> [WORK TO BE COMPLETED]:
Restate verbatim the span of lines below between the line with "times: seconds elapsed" and the line with "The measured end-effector", including those two lines, and only that span.

> [AVAILABLE DATA]:
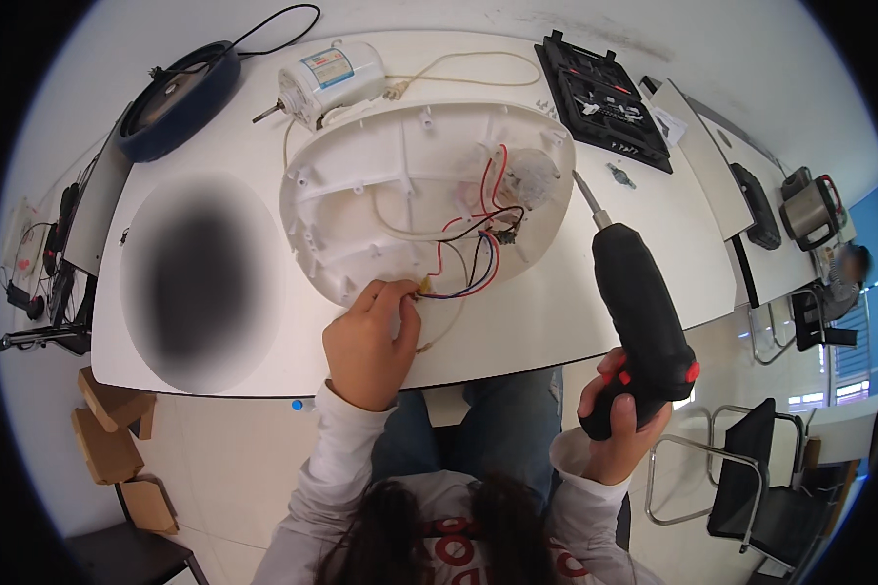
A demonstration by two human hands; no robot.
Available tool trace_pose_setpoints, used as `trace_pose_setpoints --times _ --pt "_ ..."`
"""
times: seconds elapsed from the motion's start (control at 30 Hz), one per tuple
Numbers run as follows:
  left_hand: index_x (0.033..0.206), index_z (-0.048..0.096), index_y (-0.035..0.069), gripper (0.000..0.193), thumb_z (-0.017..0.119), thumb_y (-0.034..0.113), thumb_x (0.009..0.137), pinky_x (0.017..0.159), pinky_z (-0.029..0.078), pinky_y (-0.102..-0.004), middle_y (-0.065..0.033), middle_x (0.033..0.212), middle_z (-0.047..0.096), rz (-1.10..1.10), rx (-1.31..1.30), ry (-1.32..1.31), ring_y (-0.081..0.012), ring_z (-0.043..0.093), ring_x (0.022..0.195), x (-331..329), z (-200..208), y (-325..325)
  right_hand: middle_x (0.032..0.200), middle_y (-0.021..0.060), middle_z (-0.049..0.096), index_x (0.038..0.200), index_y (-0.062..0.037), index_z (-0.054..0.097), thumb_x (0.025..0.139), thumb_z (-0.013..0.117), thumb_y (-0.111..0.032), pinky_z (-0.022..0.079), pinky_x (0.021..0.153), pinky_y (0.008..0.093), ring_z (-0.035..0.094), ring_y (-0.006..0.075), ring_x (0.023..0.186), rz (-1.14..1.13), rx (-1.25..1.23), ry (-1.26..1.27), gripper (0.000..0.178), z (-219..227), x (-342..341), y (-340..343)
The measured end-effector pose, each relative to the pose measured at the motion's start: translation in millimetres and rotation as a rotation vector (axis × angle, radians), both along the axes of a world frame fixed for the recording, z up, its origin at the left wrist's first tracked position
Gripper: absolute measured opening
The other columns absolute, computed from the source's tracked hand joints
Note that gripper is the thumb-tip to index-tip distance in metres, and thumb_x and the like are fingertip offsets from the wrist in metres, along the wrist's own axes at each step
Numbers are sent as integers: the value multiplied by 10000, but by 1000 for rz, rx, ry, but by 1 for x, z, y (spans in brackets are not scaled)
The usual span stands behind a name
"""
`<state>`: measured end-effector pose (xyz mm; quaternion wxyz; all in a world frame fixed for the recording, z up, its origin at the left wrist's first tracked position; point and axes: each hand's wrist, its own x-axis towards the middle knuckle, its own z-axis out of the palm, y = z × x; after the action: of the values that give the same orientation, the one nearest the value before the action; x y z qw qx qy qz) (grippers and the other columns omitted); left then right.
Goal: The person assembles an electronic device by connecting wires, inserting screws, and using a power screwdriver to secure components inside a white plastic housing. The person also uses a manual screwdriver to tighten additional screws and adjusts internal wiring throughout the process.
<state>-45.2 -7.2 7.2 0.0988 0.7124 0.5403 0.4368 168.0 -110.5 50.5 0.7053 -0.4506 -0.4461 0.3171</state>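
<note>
While the left forearm is extended from the lower edge with the sleeve drawn to the wrist, the left hand (371,343) is held back upward at the near rim of a white plastic housing shell (356,226), its fingers bent and the thumb and forefinger brought together on the ends of coloured wires (491,268), beside a small yellow piece (425,284). By the right hand (630,429), raised at the table's near edge with its fingers wrapped around the grip, a black pistol-grip electric screwdriver (644,292) is held. Which wires are pinched cannot be told, as the fingertips are partly covered by the hand itself; the right palm is hidden by the grip, and the wire joints are blurred under a translucent plastic bag (534,178). The screwdriver's bit is pointed away from the body and slightly leftward, its tip seen just beside the shell's right rim; whether contact is made cannot be told. The shell is laid hollow side up at the middle of the white table (517,336), its long axis set left to right.
</note>
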Motion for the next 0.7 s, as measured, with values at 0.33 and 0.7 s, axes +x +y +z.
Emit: trace_pose_setpoints --times 0.33,0.7 --pt "937 657 78 155 616 22 798 511 481 -330 -42 822 650 -1 -20 39 -267 612 575 1 1 1 971 189 598 1202 76 498 827 593 -86 459 530 259 566 153 580 23 -28 26 419 -1 3 -2" --pt "940 679 79 172 619 22 789 489 461 -325 -24 821 615 8 -8 57 -239 582 539 1 0 3 987 196 612 1195 81 502 813 606 -55 477 544 263 591 170 599 38 -25 10 419 -4 1 -2"
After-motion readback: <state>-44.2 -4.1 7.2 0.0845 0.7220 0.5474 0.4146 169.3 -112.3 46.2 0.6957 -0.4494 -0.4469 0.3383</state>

> [EXERCISE ANSWER]:
times: seconds elapsed from the motion's start (control at 30 Hz), one per tuple
Numbers run as follows:
  left_hand: index_x (0.033..0.206), index_z (-0.048..0.096), index_y (-0.035..0.069), gripper (0.000..0.193), thumb_z (-0.017..0.119), thumb_y (-0.034..0.113), thumb_x (0.009..0.137), pinky_x (0.017..0.159), pinky_z (-0.029..0.078), pinky_y (-0.102..-0.004), middle_y (-0.065..0.033), middle_x (0.033..0.212), middle_z (-0.047..0.096), rz (-1.10..1.10), rx (-1.31..1.30), ry (-1.32..1.31), ring_y (-0.081..0.012), ring_z (-0.043..0.093), ring_x (0.022..0.195), x (-331..329), z (-200..208), y (-325..325)
  right_hand: middle_x (0.032..0.200), middle_y (-0.021..0.060), middle_z (-0.049..0.096), index_x (0.038..0.200), index_y (-0.062..0.037), index_z (-0.054..0.097), thumb_x (0.025..0.139), thumb_z (-0.013..0.117), thumb_y (-0.111..0.032), pinky_z (-0.022..0.079), pinky_x (0.021..0.153), pinky_y (0.008..0.093), ring_z (-0.035..0.094), ring_y (-0.006..0.075), ring_x (0.023..0.186), rz (-1.14..1.13), rx (-1.25..1.23), ry (-1.26..1.27), gripper (0.000..0.178), z (-219..227), x (-342..341), y (-340..343)
The measured end-effector pose, each relative to the pose measured at the motion's start: translation in millimetres and rotation as a rotation vector (axis × angle, radians), both along the axes of a world frame fixed for the recording, z up, its origin at the left wrist's first tracked position

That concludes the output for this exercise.